Within two days last week, three projects came to a happy conclusion. Not mine, alas, though I did manage to send off my draft of the Piers Plowman essay to my long-suffering editor.
No, I went to two book launches, and had the pleasure of ringing a PhD student to say her examiners' reports had arrived, and that all she had to do was make a handful of tiny changes.
The booklaunches were of two friends, and what a contrast they made! First was Paul Salzman, launching Reading Early Modern Women's Writing; and the second was Ken Gelder, launching Subcultures: Cultural Histories and Social Practices. Paul's launch was held in a lovely room at La Trobe University, with the sulphur-crested cockatoos flashing white through the soft greenery of the bushland campus against stormy grey skies. Speeches were thoughtful, modest and heartfelt; food and wine were plentiful; but the hardback Oxford volume was very expensive. The next night was Ken's turn. The launch was held in a Carlton bookstore (in fact, see Whitebait's terrific evocation of the event): more crowded; less food and wine; longer, cleverer, more self-referential speeches. Two immortal lines: a sentence from Justin Clemens, the launcher, beginning "My tattooist's sister... "; and another from Ken affirming that reading the book was a bit like a slap for the reader (for the record, Ken said he thought this was a good thing). The Routledge paperback was half the price of Paul's.
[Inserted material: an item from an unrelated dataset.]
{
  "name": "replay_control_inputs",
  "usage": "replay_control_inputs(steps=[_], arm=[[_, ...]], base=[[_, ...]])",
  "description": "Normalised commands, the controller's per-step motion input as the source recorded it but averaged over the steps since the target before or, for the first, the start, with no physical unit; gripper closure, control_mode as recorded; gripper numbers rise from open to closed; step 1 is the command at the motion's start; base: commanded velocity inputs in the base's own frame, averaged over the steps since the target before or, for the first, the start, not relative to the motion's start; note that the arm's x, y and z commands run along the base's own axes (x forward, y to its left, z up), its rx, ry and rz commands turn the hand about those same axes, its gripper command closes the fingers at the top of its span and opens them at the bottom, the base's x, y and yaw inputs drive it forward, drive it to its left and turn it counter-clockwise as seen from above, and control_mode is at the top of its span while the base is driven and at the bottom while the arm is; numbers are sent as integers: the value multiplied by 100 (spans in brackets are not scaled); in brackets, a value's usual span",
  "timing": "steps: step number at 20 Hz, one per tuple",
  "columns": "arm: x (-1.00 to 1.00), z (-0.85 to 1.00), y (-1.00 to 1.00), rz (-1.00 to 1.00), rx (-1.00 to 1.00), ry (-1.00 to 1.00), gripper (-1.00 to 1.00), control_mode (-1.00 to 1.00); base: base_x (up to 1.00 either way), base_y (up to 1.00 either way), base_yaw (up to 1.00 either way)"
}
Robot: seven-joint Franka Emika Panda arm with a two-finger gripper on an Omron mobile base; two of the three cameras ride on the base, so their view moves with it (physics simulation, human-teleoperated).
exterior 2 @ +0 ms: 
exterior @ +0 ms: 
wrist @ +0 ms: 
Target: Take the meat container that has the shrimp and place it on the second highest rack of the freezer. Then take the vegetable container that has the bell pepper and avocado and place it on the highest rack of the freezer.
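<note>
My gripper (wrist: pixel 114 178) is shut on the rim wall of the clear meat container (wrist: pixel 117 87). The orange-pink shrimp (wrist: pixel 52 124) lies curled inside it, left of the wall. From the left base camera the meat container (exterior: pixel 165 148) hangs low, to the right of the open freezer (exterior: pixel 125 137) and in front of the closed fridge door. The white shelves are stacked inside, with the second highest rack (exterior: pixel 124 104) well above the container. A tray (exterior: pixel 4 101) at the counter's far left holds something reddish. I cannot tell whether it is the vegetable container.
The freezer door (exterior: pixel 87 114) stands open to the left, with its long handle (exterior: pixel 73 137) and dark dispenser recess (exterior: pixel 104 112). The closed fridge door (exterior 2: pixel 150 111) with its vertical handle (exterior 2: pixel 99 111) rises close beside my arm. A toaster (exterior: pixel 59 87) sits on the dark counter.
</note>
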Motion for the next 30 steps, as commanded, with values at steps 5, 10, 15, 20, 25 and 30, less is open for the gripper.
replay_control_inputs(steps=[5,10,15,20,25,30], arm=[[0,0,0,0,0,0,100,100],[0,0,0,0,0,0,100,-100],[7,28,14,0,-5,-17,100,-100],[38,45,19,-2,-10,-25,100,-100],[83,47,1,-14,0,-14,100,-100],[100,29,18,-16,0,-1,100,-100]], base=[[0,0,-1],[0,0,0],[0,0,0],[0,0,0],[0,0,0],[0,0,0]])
This is the divided world of scholarly publishing, then. It's not completely schizophrenic, though you don't need a degree in semiotics to decode the contrasts here. What is particularly wonderful about these two events is that Ken and Paul are friends and collaborators. They've already produced a study of Australian fiction, The New Diversity, and are at work on a sequel. Both their careers are models of versatility and productiveness. Paul's, in particular, I find instructive, as he balances work as a specialist in early modern literature with his work on Elizabeth Jolley and Australian fiction. For better or worse, it's pretty hard, in most Australian departments of English, to focus just on one research and teaching area. Most of us medieval and early modern folk have very few colleagues in our immediate areas, and often end up teaching and supervising in other areas. Which is why we travel so much; and why we love blogs and conferences so much. I say this with some feeling today, having just given a lecture on D. H. Lawrence to the first-years this morning...
On the other hand, last night we had about eighteen folk gathering for the monthly Medieval Round Table, hearing a wonderful paper from Kathy Troup on the patterns of marriage amongst medieval brewers. This group has been meeting for over ten years now. It's a very diverse group, but meetings are always fascinating, and people are always friendly, interested and supportive of each other's work.
In my graduate supervisions, I usually have about a third of my students working on modern women's writing, which brings me to the third moment of closure last week. At Melbourne the PhD is a thesis of 80,000 words written under the supervision of one main supervisor and an auxiliary supervisor whose main role until recently has been to step in at the end of the probation period, whenever the principal supervisor is away, and at the end of the candidature. On completion, the thesis is sent away to two anonymous readers who can't have had anything to do with the supervision process. With any luck, they'll agree the thesis is ready to be passed, but they can sometimes send it back for re-writing and re-submission. They are supposed to take only about six weeks to do it, but it's often a much longer wait until the candidate gets a phone call out of the blue with the good, or the reasonably good news. This was a part-time enrolment, so it had been a long haul project. Larissa had had two children over the course of her candidature, and more than her fair share of health and other kinds of interruptions to her work. The reports are in, now; and say lovely, positive things about her work: an analysis of Foucauldian heterotopic spaces in Australian second wave women's writing. We met last night to look at the reports together, and a mutually satisfying exchange of congratulations took place. Congratulations again, Larissa!
My own work now is to sit down and puzzle out what I need to take and do before I climb on the plane to London on Saturday. I'm off to the fabulous-looking London Chaucer conference on Chaucer and Time, and will spend some time in the British Library, the College of Arms and the Public Record Office in Kew.